Le ministre des
comptes publics, Eric Woerth, devait présenter, mercredi 16 avril, en conseil
des ministres, un projet de décret
relatif à la coordination de la lutte contre la fraude fiscale et sociale,
qui représente, selon le Conseil des prélèvements obligatoires, entre 29 et 40
milliards d'euros par an. Ce décret crée une délégation nationale de lutte
contre la fraude (DNLF) et prévoit l'expérimentation de cellules de lutte
contre les fraudes fiscales et sociales conjointes au niveau départemental et
régional.
La DNLF est une
structure légère de quinze personnes, à la tête de laquelle devrait être nommé,
mercredi 23 avril, Benoît Parlos.
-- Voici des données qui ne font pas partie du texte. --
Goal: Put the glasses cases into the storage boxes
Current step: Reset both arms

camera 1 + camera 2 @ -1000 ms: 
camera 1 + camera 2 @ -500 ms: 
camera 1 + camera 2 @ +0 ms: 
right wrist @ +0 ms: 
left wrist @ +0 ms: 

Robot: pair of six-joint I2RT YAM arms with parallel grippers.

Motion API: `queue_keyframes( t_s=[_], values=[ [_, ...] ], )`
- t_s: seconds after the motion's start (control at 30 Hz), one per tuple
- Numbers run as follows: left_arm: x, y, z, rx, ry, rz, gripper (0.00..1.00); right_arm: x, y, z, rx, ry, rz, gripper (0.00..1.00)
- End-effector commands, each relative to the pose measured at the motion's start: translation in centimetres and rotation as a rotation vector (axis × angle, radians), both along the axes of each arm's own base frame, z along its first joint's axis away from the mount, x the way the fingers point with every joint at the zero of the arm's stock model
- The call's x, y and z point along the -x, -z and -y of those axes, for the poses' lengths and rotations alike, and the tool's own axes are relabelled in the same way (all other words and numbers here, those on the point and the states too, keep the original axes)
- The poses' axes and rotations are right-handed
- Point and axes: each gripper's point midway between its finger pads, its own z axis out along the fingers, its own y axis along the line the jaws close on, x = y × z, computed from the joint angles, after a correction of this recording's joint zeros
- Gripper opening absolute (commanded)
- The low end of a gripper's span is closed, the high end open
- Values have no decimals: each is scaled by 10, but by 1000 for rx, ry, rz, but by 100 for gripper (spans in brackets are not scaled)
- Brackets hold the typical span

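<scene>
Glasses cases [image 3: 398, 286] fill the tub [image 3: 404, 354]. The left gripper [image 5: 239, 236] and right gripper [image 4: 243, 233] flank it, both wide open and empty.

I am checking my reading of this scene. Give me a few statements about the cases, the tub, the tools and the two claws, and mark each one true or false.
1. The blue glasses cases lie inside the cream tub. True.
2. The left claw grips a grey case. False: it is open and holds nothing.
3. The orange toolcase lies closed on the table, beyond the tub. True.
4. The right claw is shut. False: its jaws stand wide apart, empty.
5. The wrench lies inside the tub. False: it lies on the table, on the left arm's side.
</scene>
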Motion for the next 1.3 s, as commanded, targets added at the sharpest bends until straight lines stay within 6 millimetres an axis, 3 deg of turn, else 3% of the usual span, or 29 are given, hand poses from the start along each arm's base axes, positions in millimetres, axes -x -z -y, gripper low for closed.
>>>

Elle aura notamment pour mission de
coordonner les actions des services de l'Etat et des organismes intervenant
dans le champ de la protection sociale (Caisse nationale d'assurance-maladie,
Caisse nationale d'allocations familiales, Unedic, etc.).
CROISEMENT DES
FICHIERS
La nouvelle
délégation a vocation à apporter plus de
transversalité dans la lutte contre la fraude en l'abordant sous tous ses
aspects : juridiques, techniques, financiers, etc. L'état et les
principales caisses nationales de Sécurité sociale ont d'ailleurs signé, le 3
avril, une convention qui vise à mettre en commun les informations disponibles
et à faciliter les échanges de données.
La clé de voûte
de cette politique est le croisement des
fichiers informatiques et leur exploitation en aval entre les services ou
organismes fiscaux ou sociaux. La DNLF doit aussi mettre à profit la présidence
française de l'Union européenne pour renforcer la coopération, notamment contre
la fraude aux cotisations sociales et à la TVA intracommunautaire.
Dans un rapport
sur l'état de la lutte contre la fraude fiscale, le Syndicat national unifié
des impôts (SNUI), membre de Solidaires, a souligné, mardi, "le
niveau alarmant" de la fraude à la TVA intracommunautaire, son coût
budgétaire et social élevé. Il a réitéré sa proposition d'instauration d'un
"serpent fiscal européen" qui
harmoniserait progressivement les fiscalités et les procédures, et préconisé un
renforcement des moyens humains du contrôle. En 2007, il y a eu 52 292
contrôles sur place portant sur un montant d' "impôt éludé" de 7,03 milliards d'euros.